§ **PROBLEM TO WORK ON**: Wherever a picture appears in the data below, omit it, and restate everything else word for word.

- - - - -

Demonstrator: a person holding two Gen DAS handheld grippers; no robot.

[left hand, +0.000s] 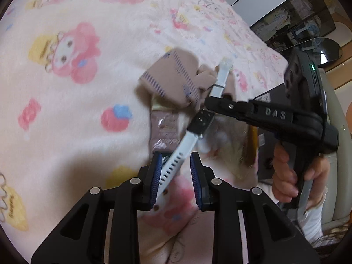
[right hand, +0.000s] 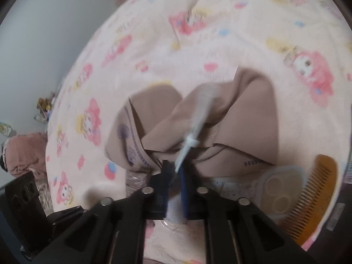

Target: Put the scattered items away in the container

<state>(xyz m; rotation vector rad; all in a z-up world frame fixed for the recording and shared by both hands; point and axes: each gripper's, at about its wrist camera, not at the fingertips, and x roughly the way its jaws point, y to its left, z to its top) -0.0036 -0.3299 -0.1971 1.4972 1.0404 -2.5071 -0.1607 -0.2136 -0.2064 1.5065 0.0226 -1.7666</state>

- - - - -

§ **RESPONSE**:
Demonstrator: a person holding two Gen DAS handheld grippers; no robot.

[left hand, +0.000s] 
[right hand, +0.000s] 

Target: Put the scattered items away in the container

<state>(xyz m; rotation vector rad; all in a z-up world frame fixed for the recording and shared by both hands; point and axes: each gripper's, at about its wrist camera, not at the fingertips, and x roughly the way its jaws point, y to its left, z to its top) -0.0036 -0.3299 -0.1971 1.4972 1.0404 -2.5071 -0.1607 -0.2136 -0.2064 1.5065 0.0226 -1.7666</state>

The exercise requires nothing more.